Jeong Jinho, Park Chang Suk, Lee Jung Whee, Kim Kijun, Kim Hyeon Sook, Jun Sun-Young, Oh Se-Jeong
Taehan Yongsang Uihakhoe Chi. 2022 Jan;83(1):149-161. doi: 10.3348/jksr.2021.0061. Epub 2021 Sep 15.
To investigate the correlation between computer-aided diagnosis (CAD) parameters in 3-tesla (T) MRI and pathologic immunohistochemical (IHC) markers in invasive carcinoma of no special type (NST).
A total of 94 female who were diagnosed with NST carcinoma and underwent 3T MRI using CAD, from January 2018 to April 2019, were included.

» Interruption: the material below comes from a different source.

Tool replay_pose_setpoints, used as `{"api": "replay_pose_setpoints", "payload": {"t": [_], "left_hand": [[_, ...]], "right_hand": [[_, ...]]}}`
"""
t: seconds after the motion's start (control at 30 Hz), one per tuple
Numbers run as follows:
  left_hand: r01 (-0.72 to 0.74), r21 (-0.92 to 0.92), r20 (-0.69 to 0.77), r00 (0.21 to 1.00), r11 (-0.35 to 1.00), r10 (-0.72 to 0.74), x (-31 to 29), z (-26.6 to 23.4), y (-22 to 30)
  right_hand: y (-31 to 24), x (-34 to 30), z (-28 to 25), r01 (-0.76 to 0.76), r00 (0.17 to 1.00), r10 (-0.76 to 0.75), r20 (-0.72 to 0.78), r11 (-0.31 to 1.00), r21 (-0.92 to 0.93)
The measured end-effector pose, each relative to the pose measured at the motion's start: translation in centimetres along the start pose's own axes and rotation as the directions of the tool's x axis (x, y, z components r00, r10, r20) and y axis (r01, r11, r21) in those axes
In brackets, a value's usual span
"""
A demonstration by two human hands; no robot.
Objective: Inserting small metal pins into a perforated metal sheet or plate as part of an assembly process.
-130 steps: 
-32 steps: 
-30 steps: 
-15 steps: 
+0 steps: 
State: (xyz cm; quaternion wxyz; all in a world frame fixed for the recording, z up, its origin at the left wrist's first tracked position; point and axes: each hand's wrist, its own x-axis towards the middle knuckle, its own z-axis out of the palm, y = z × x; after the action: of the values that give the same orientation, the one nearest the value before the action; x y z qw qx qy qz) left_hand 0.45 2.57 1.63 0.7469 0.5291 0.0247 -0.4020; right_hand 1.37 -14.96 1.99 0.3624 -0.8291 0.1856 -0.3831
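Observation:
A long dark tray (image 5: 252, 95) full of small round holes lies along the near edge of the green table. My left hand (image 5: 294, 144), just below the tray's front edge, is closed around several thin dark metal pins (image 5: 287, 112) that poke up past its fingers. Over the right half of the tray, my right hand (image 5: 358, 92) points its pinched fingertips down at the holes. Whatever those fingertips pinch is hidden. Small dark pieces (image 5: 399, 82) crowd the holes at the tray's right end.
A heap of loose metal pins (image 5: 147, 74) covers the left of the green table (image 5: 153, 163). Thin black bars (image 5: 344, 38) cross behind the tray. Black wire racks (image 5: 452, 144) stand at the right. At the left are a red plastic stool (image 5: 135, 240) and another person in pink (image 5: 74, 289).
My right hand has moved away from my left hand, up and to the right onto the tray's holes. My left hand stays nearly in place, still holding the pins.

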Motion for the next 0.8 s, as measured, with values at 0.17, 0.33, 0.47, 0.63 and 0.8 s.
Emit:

The relationship between angiovolume, curve peak, and early and late profiles of dynamic enhancement from CAD with pathologic IHC markers and molecular subtypes were retrospectively investigated using Dwass, Steel, Critchlow-Fligner multiple comparison analysis, and univariate binary logistic regression analysis.
In NST carcinoma, a higher angiovolume was observed in tumors of higher nuclear and histologic grades and in lymph node (LN) (+), estrogen receptor (ER) (-), progesterone receptor (PR) (-), human epidermal growth factor 2 (HER2) (+), and Ki-67 (+) tumors. A high rate of delayed washout and a low rate of delayed persistence were observed in Ki-67 (+) tumors. In the binary logistic regression analysis of NST carcinoma, a high angiovolume was significantly associated with a high nuclear and histologic grade, LN (+), ER (-), PR (-), HER2 (+) status, and non-luminal subtypes. A high rate of washout and a low rate of persistence were also significantly correlated with the Ki-67 (+) status.
Angiovolume and delayed washout/persistent rate from CAD parameters in contrast enhanced breast MRI correlated with predictive IHC markers. These results suggest that CAD parameters could be used as clinical prognostic, predictive factors.
探讨3特斯拉(T)磁共振成像(MRI)中的计算机辅助诊断(CAD)参数与非特殊类型(NST)浸润性癌的病理免疫组化(IHC)标志物之间的相关性。
纳入2018年1月至2019年4月期间共94例诊断为NST癌并接受3T MRI及CAD检查的女性患者。采用Dwass、Steel、Critchlow-Fligner多重比较分析和单变量二元逻辑回归分析,回顾性研究CAD中的血管容积、曲线峰值以及动态增强的早期和晚期特征与病理IHC标志物和分子亚型之间的关系。
在NST癌中,在核分级和组织学分级较高的肿瘤以及淋巴结(LN)阳性、雌激素受体(ER)阴性、孕激素受体(PR)阴性、人表皮生长因子2(HER2)阳性和Ki-67阳性的肿瘤中观察到较高的血管容积。在Ki-67阳性的肿瘤中观察到较高的延迟洗脱率和较低的延迟持续性率。在NST癌的二元逻辑回归分析中,高血管容积与高核分级和组织学分级、LN阳性、ER阴性、PR阴性、HER2阳性状态以及非腔面亚型显著相关。高洗脱率和低持续性率也与Ki-67阳性状态显著相关。
对比增强乳腺MRI中CAD参数的血管容积和延迟洗脱/持续性率与预测性IHC标志物相关。这些结果表明CAD参数可作为临床预后、预测因素。